It’s been a while. I hope you all are doing great. In this post I’m walking you through what meal prep I did for the week that only took 1.5 hours, including dinner for the night. 🙂 It’s a little on the boring/simple side, but I needed to be quick in my meal prep this week! Could mix up snacks with Larabars or Rx bars or That’s It bars. Could also do different mixtures of fruit (whatever is in season or on sale!)
First, I got some ground turkey from Trader Joe’s on the stovetop, with garlic and pepper for seasoning.
As that was going, I started on some tuna salad. Where I added canned tuna (in water, no salt added), celery, cherry tomatoes, dried prunes, mayo, pepper, squeeze of lemon juice and mixed. While this was being done, I stirred the turkey around as needed.
While stirring/cooking the turkey, I also added bell peppers, black beans (yes I do canned sometimes), and a jar of green salsa for more flavor.
Now that I have these batches, I’ll pack them up but in different ways so it’s not the same meal each time. For the tuna, I’ll cut some celery to use as a scooper for one meal. For another meal I put it on a bed of lettuce and drizzled with apple cider vinegar as my dressing. Another batch I’ll leave by itself, just because it’s tasty enough by itself. 🙂
For the turkey mix I did a similar thing except I sliced a red bell pepper as the scooper, another portion on a bed of lettuce, and another portion by itself.
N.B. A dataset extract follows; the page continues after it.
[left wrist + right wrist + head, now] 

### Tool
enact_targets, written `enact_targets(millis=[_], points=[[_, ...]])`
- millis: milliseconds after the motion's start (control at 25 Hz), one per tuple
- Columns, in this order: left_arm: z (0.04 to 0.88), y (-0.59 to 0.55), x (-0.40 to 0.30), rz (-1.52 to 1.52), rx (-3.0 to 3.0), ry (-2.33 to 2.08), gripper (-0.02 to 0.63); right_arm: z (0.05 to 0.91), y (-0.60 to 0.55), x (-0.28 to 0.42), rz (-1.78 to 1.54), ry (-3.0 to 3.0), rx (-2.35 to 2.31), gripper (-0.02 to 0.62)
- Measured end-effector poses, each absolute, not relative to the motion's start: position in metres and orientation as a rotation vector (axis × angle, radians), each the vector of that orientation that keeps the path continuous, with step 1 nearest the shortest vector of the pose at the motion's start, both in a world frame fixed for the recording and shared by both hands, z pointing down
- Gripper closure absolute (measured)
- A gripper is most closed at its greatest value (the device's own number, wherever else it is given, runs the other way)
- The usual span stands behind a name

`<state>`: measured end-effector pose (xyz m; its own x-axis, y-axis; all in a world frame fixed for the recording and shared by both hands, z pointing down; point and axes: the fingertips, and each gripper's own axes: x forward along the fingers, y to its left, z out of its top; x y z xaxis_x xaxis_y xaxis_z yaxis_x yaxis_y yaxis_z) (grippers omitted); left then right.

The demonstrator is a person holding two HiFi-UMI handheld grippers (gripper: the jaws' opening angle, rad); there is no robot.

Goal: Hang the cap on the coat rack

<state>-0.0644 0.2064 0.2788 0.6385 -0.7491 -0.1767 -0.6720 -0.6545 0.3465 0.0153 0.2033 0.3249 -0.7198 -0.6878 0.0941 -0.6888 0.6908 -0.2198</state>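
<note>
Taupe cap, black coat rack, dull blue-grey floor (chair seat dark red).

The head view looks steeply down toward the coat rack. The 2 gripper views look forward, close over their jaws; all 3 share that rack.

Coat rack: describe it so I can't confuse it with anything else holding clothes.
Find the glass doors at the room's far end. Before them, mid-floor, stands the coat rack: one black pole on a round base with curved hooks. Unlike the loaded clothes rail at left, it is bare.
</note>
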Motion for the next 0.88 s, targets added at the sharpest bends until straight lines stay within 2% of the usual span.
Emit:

Oh & there was a bit leftover so I put that aside to be used in the morning with some eggs for an easy scramble!
Okay, now for some snacks. I bought a variety of grapes, washed them and bagged up a few mixtures. I also bought a mix of nuts, bagged those up as well.
Now, I’ll need dinner for tonight and would like to turn it into some leftovers to make another meal out of it. I put some frozen salmon in the oven along with carrots, all drizzled with grapeseed oil and pepper. I plan to use riced cauliflower, broccoli and the leftover salmon with some sesame oil for an asian-themed lunch. For dinner, I’ll throw together a salad too.
While the salmon and carrots are in the oven, I’ll make some almond milk. All you need are blanched almonds, you can buy them in bulk at places like Winco, Sprouts, Whole Foods, etc. For every 1/2C of almonds you use, use 1C of water. You can add vanilla and cinnamon or dates or honey or any other flavors, to taste. Blend for at least 3 minutes and strain into a large bowl through a nut milk bag. You can get these at stores like Whole Foods or even online. Store the milk in an airtight container in the refrigerator.
With the almond milk done, I made some salads with mixed greens, cherry tomatoes, avocado and some leftover slivered blanched almonds from making almond milk. I use a balsamic vinegar for the dressing.
Remember to put dishes in the dishwasher THROUGHOUT the process of meal-prep, not just at the end. This cuts down on time and a prevents a mess you don’t want to clean up after all the cooking! 🙂
Now that the salmon is out, I’ll mix it with riced cauliflower (sold fresh or frozen at Trader Joe’s, have seen it in Whole Foods too). If you can’t get it in store, just buy a head of cauliflower and “rice” it in a food processor, that’s all it is! I’ll also add some frozen broccoli and drizzle sesame oil, top with some curry spice, and plop in the salmon. One extra meal down! This will definitely need to be warmed up in the microwave & the oil works to soften the cauliflower a bit so you don’t have to “cook” it.
That’s 5 lunches & 8 snacks ready to go. 🙂
p.s. an idea for breakfast is making a “nut cereal” with a variety of nuts, sliced banana, shredded coconut, blueberries, and the awesome almond milk you just made. Super tasty for breakfast or even a dessert!